Teresa López Barajas / Ethos Innovación en Políticas Públicas
Una se cree experta anticorrupción hasta que recibe una llamada de su hermana a las 11 de la noche. “Un policía me quiere llevar al juzgado cívico”, me dijo con la voz entre molesta y asustada. La acusación: supuestamente había tomado en la vía pública. La realidad: apenas iba llegando con sus amigos a un bar gay para celebrar un cumpleaños. No hubo botella de alcohol abierta ni falta administrativa real, lo que hubo fue una patrulla y un uniforme que, en cuanto vio a un grupo de jóvenes con actitud fiestera en el centro de la ciudad, decidió ejercer el poder, desde la noción de saberse impune.
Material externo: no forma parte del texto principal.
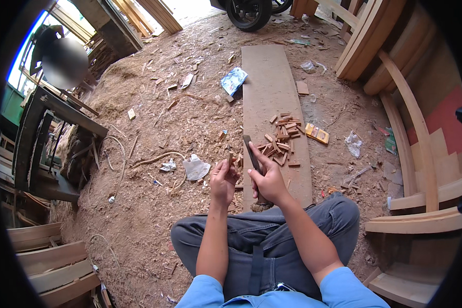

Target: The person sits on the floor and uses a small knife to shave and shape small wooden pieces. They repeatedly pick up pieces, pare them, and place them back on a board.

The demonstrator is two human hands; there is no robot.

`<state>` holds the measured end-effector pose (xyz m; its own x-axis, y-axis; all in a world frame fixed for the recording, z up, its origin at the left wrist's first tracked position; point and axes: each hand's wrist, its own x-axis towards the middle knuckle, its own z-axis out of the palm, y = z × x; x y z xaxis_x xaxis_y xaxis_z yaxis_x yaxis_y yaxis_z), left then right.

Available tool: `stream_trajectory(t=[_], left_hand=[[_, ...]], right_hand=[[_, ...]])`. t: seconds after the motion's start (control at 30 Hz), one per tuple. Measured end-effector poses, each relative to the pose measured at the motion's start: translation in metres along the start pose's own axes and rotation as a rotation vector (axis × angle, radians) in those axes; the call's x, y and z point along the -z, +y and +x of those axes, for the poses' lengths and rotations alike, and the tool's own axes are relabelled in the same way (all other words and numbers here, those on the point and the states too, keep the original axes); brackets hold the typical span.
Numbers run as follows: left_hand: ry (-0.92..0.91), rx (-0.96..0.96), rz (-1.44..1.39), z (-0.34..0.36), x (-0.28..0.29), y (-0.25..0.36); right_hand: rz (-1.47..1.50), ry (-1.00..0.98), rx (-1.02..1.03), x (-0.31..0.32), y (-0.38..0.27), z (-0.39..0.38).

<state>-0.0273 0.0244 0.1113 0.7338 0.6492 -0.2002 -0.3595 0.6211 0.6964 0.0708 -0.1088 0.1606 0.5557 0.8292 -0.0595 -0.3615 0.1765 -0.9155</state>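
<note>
My left hand (224,180) is closed, with a small piece of wood (230,155) pinched upright between thumb and fingers. Beside it, my right hand (270,180) wraps round a chisel (249,147). Its long dark blade points away from me, and its frayed handle end (262,206) shows below the hand near my lap. The two hands are close together but apart. Just beyond the right hand, a heap of small reddish wood pieces (282,138) lies on a long flat board (266,82). The board stretches away from my crossed legs.
A yellow packet (317,133) lies right of the board, a blue packet (234,81) at its left edge. Shavings cover the ground (154,118). Wooden frames (421,128) stand at right, a dark frame (33,143) at left. Beyond are a motorbike wheel (249,13) and a person (46,51).
</note>
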Motion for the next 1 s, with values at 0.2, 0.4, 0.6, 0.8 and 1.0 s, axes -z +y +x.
stream_trajectory(t=[0.2,0.4,0.6,0.8,1.0], left_hand=[[-0.055,-0.019,-0.041,0.001,-0.003,0.003],[-0.085,-0.02,-0.043,0.003,-0.004,0.006],[-0.152,-0.018,-0.131,0.0,-0.008,0.013],[-0.047,-0.103,-0.022,-0.004,-0.016,0.018],[-0.112,-0.044,-0.078,-0.005,-0.008,0.021]], right_hand=[[-0.348,-0.041,-0.063,-0.014,-0.013,-0.005],[-0.424,-0.084,-0.018,-0.014,-0.013,-0.006],[-0.468,-0.112,-0.045,-0.015,-0.021,-0.009],[-0.564,-0.156,-0.001,-0.018,-0.02,-0.011],[-0.594,-0.187,0.032,-0.017,-0.017,-0.012]])
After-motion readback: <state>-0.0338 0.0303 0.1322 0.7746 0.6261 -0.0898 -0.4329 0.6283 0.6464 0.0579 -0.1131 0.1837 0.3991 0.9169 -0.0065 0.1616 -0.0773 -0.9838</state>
La solución que les dio era sencilla, consistía en entregarle dinero a cambio de dejarlos ir. No un acta, no un proceso, no un cauce legal. Dinero en efectivo, directo y sin intermediarios. En otras palabras, extorsión.
En ese momento me invadió una mezcla de indignación y vergüenza. Yo, que paso el día entero hablando de marcos normativos, de instituciones de control, de convenciones internacionales contra la corrupción, me veía impotente ante el caso más básico y brutal de corrupción, un policía pidiendo mordida a media calle. No había tratados internacionales ni índices de percepción que resolvieran la urgencia de esa llamada. Lo que estaba en juego era algo más concreto, la seguridad de mi hermana en un país donde, según datos del Centro Prodh, 8 de cada 10 mujeres detenidas sufren tortura sexual por parte de los elementos de seguridad, ya sean castrenses o civiles.
Esta anécdota es un recordatorio incómodo de cómo la corrupción no sólo se manifiesta en las grandes tramas de huachicol fiscal o en los contratos amañados, sino que está también en la cotidianeidad, en el policía que vemos diario, en el uso del uniforme como pasaporte para abusar del poder, pero, sobre todo, en la desconfianza generalizada, por algo la frase “me cuidan mis amigas, no la policía” ha tenido tanta resonancia en México.
La corrupción cotidiana donde, según el INEGI, el 59.4 % de las personas ha sufrido corrupción por algún tipo de contacto con autoridades de seguridad pública en México, no sólo erosiona la confianza en las instituciones, también reproduce desigualdades sociales y violencias machistas. Es el vehículo mediante el cual la autoridad se convierte en amenaza, no en garantía de seguridad. Cada mordida no es sólo la pérdida de dinero; es un acto que refuerza la idea de que la ley no protege a todas las personas por igual, que quienes deberían cuidarnos pueden ser los primeros en ponernos en riesgo, es la fragmentación del Estado de derecho.
Es fácil hablar de estrategias nacionales, de sistemas anticorrupción y de compromisos internacionales. Es más difícil reconocer que mientras no erradiquemos estas prácticas en lo micro, en el día a día, toda gran reforma será frágil. Porque no basta con contar con una política nacional anticorrupción o con instituciones que lleven por nombre como estandarte la lucha anticorrupción, sino en que nadie tenga que llamar a su hermana a las once de la noche para pedir ayuda porque un policía exige dinero a cambio de respetar sus derechos humanos.